Four organisations will share just under £870,000 in the first phase, with up to £1.7 million available in the second round. The four organisations are Achieving for Children, Adviza, the AoC and Careers Connect.

The AoC will receive the largest slice, being given £431,000.

The project is aimed to “strengthen and extend the reach of their existing personal guidance delivery” within  12 colleges (see list below).

It will train curriculum staff to “deliver effective ‘triage’ which supports the delivery of every learner receiving a personal guidance interview” and the colleges included will be “providing support for students from disadvantaged backgrounds and special educational needs”.

The AoC previously said the “type of additional activity” supported through the fund includes upskilling “existing careers professionals – qualified staff get access to continuing professional development, unqualified staff supported to achieve QCF Level 6” and “training for new careers professionals for future delivery”.

“Our proposal will aim to develop effective ways for groups of colleges to work together to deliver personal guidance in a cost-effective way,” the association added.

The ‘Personal Guidance Fund’ invests in “projects that deliver innovative models of personal careers guidance to clusters of schools and colleges”, the Careers & Enterprise Company said.

“With a focus on the training of careers development professionals, the fund aims to explore the effectiveness of different approaches to career guidance, and how they can be scaled up and integrated across the education system.”

These programmes will be used to create “case studies, develop guidance on scaling best practice, identify new approaches and make the case for further investment”.

Career Connect, a charity working across the North West, will receive £220,000 to provide careers advice and guidance services in 12 “identified schools” in the region.

Adviza is working across Thames Valley and has been given £114,000 to deliver two programmes.

The first will offer a “number of level six career guidance trained advisers the opportunity to gain an accredited coaching qualification” and the second will “improve the impact of personal guidance by harnessing the power of parents and carers”.

Achieving for Children will receive £105,000 to work across 13 mainstream and special schools, “providing ‘Next Steps’ personal guidance interviews to students with education, health and care plans and those with special educational needs in years 10 and 13”.

The interviews will “provide information on post-16 options and help them explore longer term aspirations”.

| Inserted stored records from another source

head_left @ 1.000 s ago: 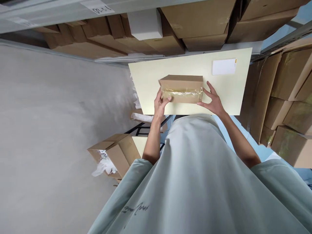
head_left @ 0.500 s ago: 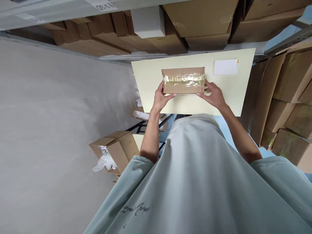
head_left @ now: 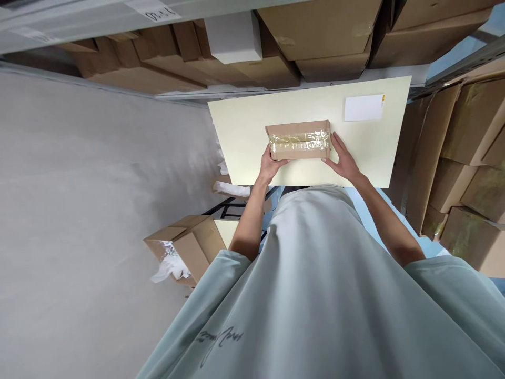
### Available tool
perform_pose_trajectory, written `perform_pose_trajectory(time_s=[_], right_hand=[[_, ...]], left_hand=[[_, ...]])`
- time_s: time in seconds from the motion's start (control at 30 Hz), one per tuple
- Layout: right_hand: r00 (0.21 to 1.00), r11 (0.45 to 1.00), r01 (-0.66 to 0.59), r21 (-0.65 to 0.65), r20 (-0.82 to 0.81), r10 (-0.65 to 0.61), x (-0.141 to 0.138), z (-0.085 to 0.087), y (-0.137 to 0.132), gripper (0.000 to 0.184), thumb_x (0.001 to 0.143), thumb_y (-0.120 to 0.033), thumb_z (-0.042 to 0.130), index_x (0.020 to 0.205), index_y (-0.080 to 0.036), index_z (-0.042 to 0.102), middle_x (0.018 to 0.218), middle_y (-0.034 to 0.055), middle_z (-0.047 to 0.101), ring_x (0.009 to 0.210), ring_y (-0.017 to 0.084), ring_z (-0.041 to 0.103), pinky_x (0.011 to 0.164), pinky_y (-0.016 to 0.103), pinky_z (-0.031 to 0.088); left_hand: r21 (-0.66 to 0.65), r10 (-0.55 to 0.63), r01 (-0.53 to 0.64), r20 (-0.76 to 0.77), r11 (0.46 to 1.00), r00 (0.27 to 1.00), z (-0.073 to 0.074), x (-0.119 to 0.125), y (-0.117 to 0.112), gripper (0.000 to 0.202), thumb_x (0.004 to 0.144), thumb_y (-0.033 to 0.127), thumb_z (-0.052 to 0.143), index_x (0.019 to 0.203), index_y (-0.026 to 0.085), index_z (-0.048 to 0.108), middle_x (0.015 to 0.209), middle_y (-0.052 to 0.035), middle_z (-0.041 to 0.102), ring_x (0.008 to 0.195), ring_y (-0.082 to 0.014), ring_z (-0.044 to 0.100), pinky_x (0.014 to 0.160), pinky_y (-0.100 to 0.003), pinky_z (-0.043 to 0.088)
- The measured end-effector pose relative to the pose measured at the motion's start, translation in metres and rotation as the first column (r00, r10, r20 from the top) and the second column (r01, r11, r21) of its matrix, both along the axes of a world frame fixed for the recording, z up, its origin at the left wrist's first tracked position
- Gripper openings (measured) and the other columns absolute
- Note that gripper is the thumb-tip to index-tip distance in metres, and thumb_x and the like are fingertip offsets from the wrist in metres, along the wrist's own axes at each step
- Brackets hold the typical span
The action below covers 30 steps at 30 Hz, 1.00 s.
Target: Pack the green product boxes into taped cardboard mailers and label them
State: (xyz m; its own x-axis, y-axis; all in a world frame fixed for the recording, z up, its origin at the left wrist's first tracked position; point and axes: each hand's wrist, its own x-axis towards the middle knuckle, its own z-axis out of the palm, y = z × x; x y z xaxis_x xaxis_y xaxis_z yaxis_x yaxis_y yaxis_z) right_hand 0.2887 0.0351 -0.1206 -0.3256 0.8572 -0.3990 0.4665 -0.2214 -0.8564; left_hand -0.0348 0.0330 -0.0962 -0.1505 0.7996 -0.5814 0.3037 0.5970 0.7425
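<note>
A small cardboard box (head_left: 300,126), with shiny clear tape along its top, is on or just above the pale tabletop (head_left: 244,113). My left hand (head_left: 270,166) grips the box's left end, its thumb along the near edge and its other fingers partly hidden behind the side. At the right end, my right hand (head_left: 344,160) has its fingers stretched out beside the box. Its thumb tip is at the near right corner, and a narrow gap shows between the upper fingers and the side. A white rectangular item (head_left: 363,108) with a small yellow mark lies beyond my right hand.
Shelving (head_left: 185,96) with cardboard boxes and a white box (head_left: 233,38) runs behind the table. Stacked cartons (head_left: 469,173) stand at the right. An open carton (head_left: 193,245) with white paper inside is at lower left, beside a grey wall (head_left: 98,184).
The box has come nearer to me and looks lower and slightly tilted. My left hand moved right with it. My right hand's fingers have straightened and loosened from its side.
</note>
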Motion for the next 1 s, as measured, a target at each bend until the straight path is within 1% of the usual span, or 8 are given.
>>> perform_pose_trajectory(time_s=[0.17, 0.33, 0.53, 0.67, 0.73, 0.83, 0.93, 1.0], right_hand=[[0.999, 0.996, 0.049, 0.078, 0.000, -0.049, -0.007, 0.018, 0.009, 0.103, 0.096, -0.091, 0.066, 0.179, -0.035, 0.043, 0.192, 0.0076, 0.030, 0.179, 0.040, 0.027, 0.143, 0.065, 0.036], [0.983, 0.983, 0.175, 0.060, 0.036, -0.178, -0.024, 0.032, 0.022, 0.090, 0.100, -0.096, 0.051, 0.155, -0.027, 0.070, 0.166, 0.0144, 0.065, 0.153, 0.043, 0.064, 0.122, 0.060, 0.061], [0.953, 0.972, 0.222, -0.072, 0.226, -0.201, -0.037, 0.011, 0.036, 0.092, 0.101, -0.100, 0.039, 0.112, -0.021, 0.085, 0.113, 0.0188, 0.086, 0.118, 0.045, 0.082, 0.108, 0.062, 0.063], [0.949, 0.967, 0.234, -0.097, 0.239, -0.206, -0.037, 0.003, 0.034, 0.096, 0.101, -0.100, 0.039, 0.113, -0.019, 0.087, 0.111, 0.0210, 0.087, 0.115, 0.044, 0.082, 0.109, 0.061, 0.063], [0.957, 0.968, 0.237, -0.081, 0.192, -0.218, -0.032, 0.000, 0.031, 0.094, 0.103, -0.098, 0.036, 0.119, -0.020, 0.086, 0.120, 0.0205, 0.086, 0.116, 0.041, 0.082, 0.110, 0.058, 0.063], [0.912, 0.924, 0.378, 0.055, 0.153, -0.382, -0.009, -0.014, 0.032, 0.088, 0.108, -0.093, 0.034, 0.129, -0.022, 0.081, 0.130, 0.0191, 0.081, 0.121, 0.034, 0.079, 0.110, 0.052, 0.065], [0.774, 0.787, 0.568, 0.239, 0.168, -0.610, 0.027, -0.038, 0.044, 0.077, 0.111, -0.086, 0.043, 0.134, -0.020, 0.076, 0.132, 0.0190, 0.076, 0.122, 0.031, 0.076, 0.109, 0.051, 0.065], [0.692, 0.718, 0.630, 0.296, 0.206, -0.692, 0.049, -0.054, 0.057, 0.068, 0.112, -0.077, 0.052, 0.138, -0.018, 0.074, 0.134, 0.0204, 0.072, 0.125, 0.033, 0.074, 0.112, 0.055, 0.063]], left_hand=[[0.037, 0.007, -0.008, 0.021, 0.999, 1.000, 0.013, 0.000, -0.006, 0.095, 0.069, 0.069, 0.101, 0.144, 0.021, 0.067, 0.144, -0.0174, 0.078, 0.138, -0.0331, 0.075, 0.117, -0.045, 0.062], [0.054, 0.023, -0.020, -0.067, 0.998, 0.997, 0.030, 0.001, -0.005, 0.064, 0.090, 0.071, 0.085, 0.128, 0.020, 0.078, 0.132, -0.0138, 0.084, 0.125, -0.0299, 0.079, 0.107, -0.039, 0.064], [-0.149, -0.043, -0.008, -0.334, 0.989, 0.942, 0.019, 0.000, 0.018, 0.052, 0.098, 0.070, 0.075, 0.115, 0.022, 0.085, 0.101, -0.0086, 0.088, 0.112, -0.0309, 0.081, 0.097, -0.037, 0.060], [-0.130, -0.066, 0.016, -0.394, 0.991, 0.917, 0.011, 0.004, 0.030, 0.050, 0.096, 0.062, 0.080, 0.124, 0.021, 0.081, 0.123, -0.0159, 0.086, 0.133, -0.0382, 0.076, 0.114, -0.047, 0.058], [0.046, -0.021, 0.046, -0.441, 0.998, 0.897, 0.014, 0.018, 0.035, 0.061, 0.094, 0.056, 0.085, 0.143, 0.019, 0.074, 0.152, -0.0210, 0.074, 0.155, -0.0403, 0.062, 0.131, -0.052, 0.048], [0.299, -0.068, 0.195, -0.388, 0.934, 0.919, 0.024, 0.060, 0.046, 0.077, 0.101, 0.057, 0.079, 0.165, 0.023, 0.056, 0.181, -0.0185, 0.049, 0.174, -0.0361, 0.039, 0.143, -0.051, 0.035], [0.365, -0.263, 0.348, -0.264, 0.864, 0.928, 0.026, 0.118, 0.066, 0.074, 0.109, 0.063, 0.066, 0.172, 0.030, 0.047, 0.182, -0.0144, 0.047, 0.174, -0.0333, 0.040, 0.141, -0.052, 0.038], [0.357, -0.359, 0.404, -0.187, 0.842, 0.914, 0.016, 0.157, 0.084, 0.072, 0.109, 0.064, 0.066, 0.170, 0.030, 0.048, 0.178, -0.0155, 0.052, 0.170, -0.0343, 0.047, 0.139, -0.053, 0.041]])
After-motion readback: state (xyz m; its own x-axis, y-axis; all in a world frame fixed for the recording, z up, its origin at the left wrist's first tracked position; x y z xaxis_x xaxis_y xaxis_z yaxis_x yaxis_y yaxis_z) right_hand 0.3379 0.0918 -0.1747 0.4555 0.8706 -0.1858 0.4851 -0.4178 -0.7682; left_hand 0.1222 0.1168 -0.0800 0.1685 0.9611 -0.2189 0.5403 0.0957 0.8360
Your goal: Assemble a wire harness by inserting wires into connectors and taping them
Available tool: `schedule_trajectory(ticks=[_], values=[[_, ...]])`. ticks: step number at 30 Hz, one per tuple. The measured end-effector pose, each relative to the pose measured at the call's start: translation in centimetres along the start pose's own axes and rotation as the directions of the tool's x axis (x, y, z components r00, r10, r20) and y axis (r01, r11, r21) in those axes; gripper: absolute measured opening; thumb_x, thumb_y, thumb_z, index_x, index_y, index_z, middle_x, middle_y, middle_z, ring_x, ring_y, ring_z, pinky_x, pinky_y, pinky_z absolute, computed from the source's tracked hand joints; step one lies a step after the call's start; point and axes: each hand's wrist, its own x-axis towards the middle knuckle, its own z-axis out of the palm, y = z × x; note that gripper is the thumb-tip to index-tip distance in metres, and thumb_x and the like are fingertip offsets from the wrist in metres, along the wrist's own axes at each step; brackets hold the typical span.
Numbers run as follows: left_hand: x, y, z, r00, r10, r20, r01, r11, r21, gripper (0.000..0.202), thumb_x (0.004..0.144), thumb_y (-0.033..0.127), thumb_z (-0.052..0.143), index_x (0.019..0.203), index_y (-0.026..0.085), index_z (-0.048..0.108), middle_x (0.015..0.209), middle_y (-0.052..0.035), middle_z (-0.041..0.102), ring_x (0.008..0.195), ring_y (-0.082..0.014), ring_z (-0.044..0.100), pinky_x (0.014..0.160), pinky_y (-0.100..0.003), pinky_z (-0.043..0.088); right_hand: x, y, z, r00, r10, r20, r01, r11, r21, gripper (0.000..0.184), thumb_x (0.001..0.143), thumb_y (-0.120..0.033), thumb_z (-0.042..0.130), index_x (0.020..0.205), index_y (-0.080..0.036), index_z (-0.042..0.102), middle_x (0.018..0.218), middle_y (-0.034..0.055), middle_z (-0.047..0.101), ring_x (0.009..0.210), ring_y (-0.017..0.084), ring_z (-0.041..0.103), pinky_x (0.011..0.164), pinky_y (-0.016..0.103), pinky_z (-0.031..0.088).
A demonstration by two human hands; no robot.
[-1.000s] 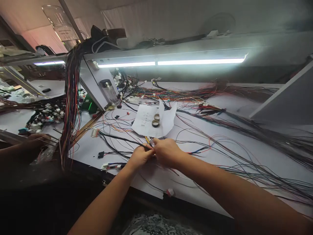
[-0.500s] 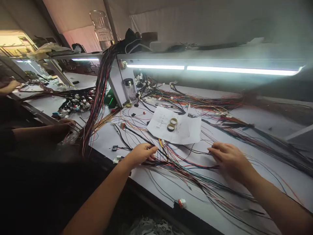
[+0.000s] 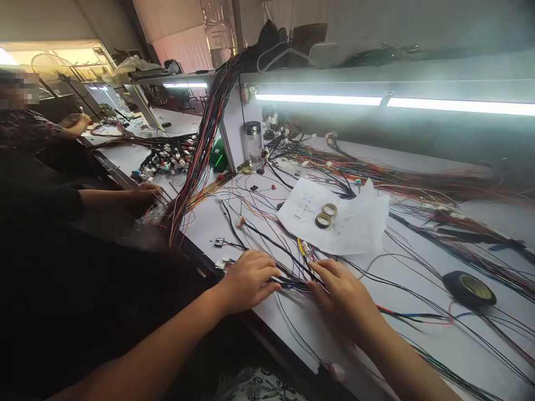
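Observation:
A bundle of thin coloured wires (image 3: pixel 292 283) runs across the front of the bench between my two hands. My left hand (image 3: pixel 251 281) is closed over its left part, with the fingers curled down and the thumb alongside. Just to the right, my right hand (image 3: pixel 343 295) grips the same bundle with its fingertips, close to a yellow-wrapped branch (image 3: pixel 301 248). Its lower fingers are slightly blurred. Beyond the hands, a black cable with an orange-and-white connector (image 3: pixel 241 222) slants towards the bundle. A black connector (image 3: pixel 219 242) lies left of it.
Two tape rolls (image 3: pixel 323 220) rest on a white paper sheet (image 3: pixel 292 214). A large black tape roll (image 3: pixel 470 289) lies at right. More wires (image 3: pixel 376 170) spread along the back, near a glass bottle (image 3: pixel 253 145). At left are a hanging wire bundle (image 3: pixel 209 133) and a co-worker's hand (image 3: pixel 149 192).
The view has swung left. My right hand has come leftward along the wires, close to my left hand. A black tape roll now shows at right.

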Motion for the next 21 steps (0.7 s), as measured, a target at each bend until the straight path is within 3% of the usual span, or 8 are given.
schedule_trajectory(ticks=[2,5,9,12,15,18,21], values=[[-0.8,0.6,1.0,1.000,-0.013,0.010,0.013,1.000,0.020,0.024,0.086,0.037,0.055,0.100,0.020,0.064,0.097,-0.0063,0.064,0.095,-0.0216,0.054,0.089,-0.038,0.037,0.4,-0.6,1.5,1.000,0.005,-0.019,-0.005,1.000,0.026,0.025,0.088,-0.019,0.047,0.106,-0.015,0.063,0.093,0.0113,0.062,0.085,0.022,0.057,0.073,0.035,0.049],[-1.5,1.3,3.2,0.990,-0.126,-0.066,0.129,0.991,0.038,0.021,0.086,0.037,0.055,0.094,0.022,0.065,0.094,-0.0051,0.063,0.092,-0.0206,0.053,0.083,-0.037,0.039,-0.6,-1.3,3.1,0.996,-0.079,-0.028,0.081,0.993,0.085,0.030,0.088,-0.009,0.041,0.107,-0.016,0.063,0.090,0.0094,0.061,0.079,0.019,0.055,0.069,0.032,0.047],[-1.6,1.3,4.6,0.964,-0.226,-0.138,0.234,0.972,0.040,0.020,0.088,0.036,0.053,0.087,0.022,0.067,0.088,-0.0045,0.062,0.088,-0.0193,0.053,0.081,-0.036,0.039,-2.3,-2.0,3.7,0.986,-0.153,0.067,0.141,0.977,0.158,0.037,0.088,-0.006,0.037,0.118,-0.015,0.058,0.090,0.0098,0.059,0.079,0.019,0.054,0.070,0.033,0.047],[-1.5,0.4,3.3,0.970,-0.203,-0.132,0.213,0.975,0.067,0.024,0.085,0.039,0.056,0.103,0.024,0.064,0.106,-0.0062,0.061,0.104,-0.0223,0.051,0.095,-0.040,0.034,-2.0,-2.1,3.1,0.985,-0.082,0.153,0.051,0.979,0.195,0.032,0.091,-0.013,0.037,0.112,-0.019,0.061,0.087,0.0077,0.058,0.075,0.018,0.055,0.067,0.031,0.047],[-1.4,-1.7,0.2,0.994,-0.113,0.001,0.112,0.990,0.082,0.042,0.085,0.038,0.055,0.125,0.026,0.053,0.129,-0.0071,0.054,0.126,-0.0252,0.039,0.110,-0.047,0.016,-0.6,-1.9,2.1,0.972,-0.035,0.232,-0.017,0.976,0.215,0.026,0.092,-0.019,0.039,0.103,-0.023,0.062,0.090,0.0062,0.059,0.076,0.017,0.059,0.068,0.031,0.048],[-1.1,-4.2,-2.8,0.983,-0.046,0.177,0.040,0.999,0.038,0.057,0.081,0.040,0.061,0.133,0.027,0.045,0.134,-0.0086,0.051,0.132,-0.0275,0.034,0.111,-0.050,0.010,1.4,-2.1,1.4,0.951,-0.031,0.307,-0.016,0.988,0.152,0.027,0.085,-0.021,0.050,0.111,-0.023,0.058,0.104,0.0070,0.059,0.081,0.019,0.062,0.069,0.033,0.050],[-0.7,-6.0,-4.0,0.970,-0.025,0.242,0.019,0.999,0.028,0.063,0.073,0.042,0.069,0.131,0.029,0.048,0.129,-0.0088,0.055,0.129,-0.0291,0.039,0.110,-0.051,0.011,3.3,-2.9,1.6,0.932,-0.050,0.358,0.033,0.998,0.051,0.045,0.074,-0.027,0.065,0.118,-0.020,0.055,0.115,0.0103,0.056,0.083,0.024,0.063,0.067,0.036,0.051]])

Claudia Harris (pictured), chief executive of the Careers & Enterprise Company, said: “Personal guidance is a key ingredient of a good careers education.

“We know there are already countless careers professional doing really effective, innovative work in the personal guidance space. This fund is about backing and celebrating that good practice, so it can be scaled up and shared across the country.”

Applications for the second wave of funding are open from today (October 16) until the end of November. Interested organisations should contact investment@careersandenterprise.co.uk.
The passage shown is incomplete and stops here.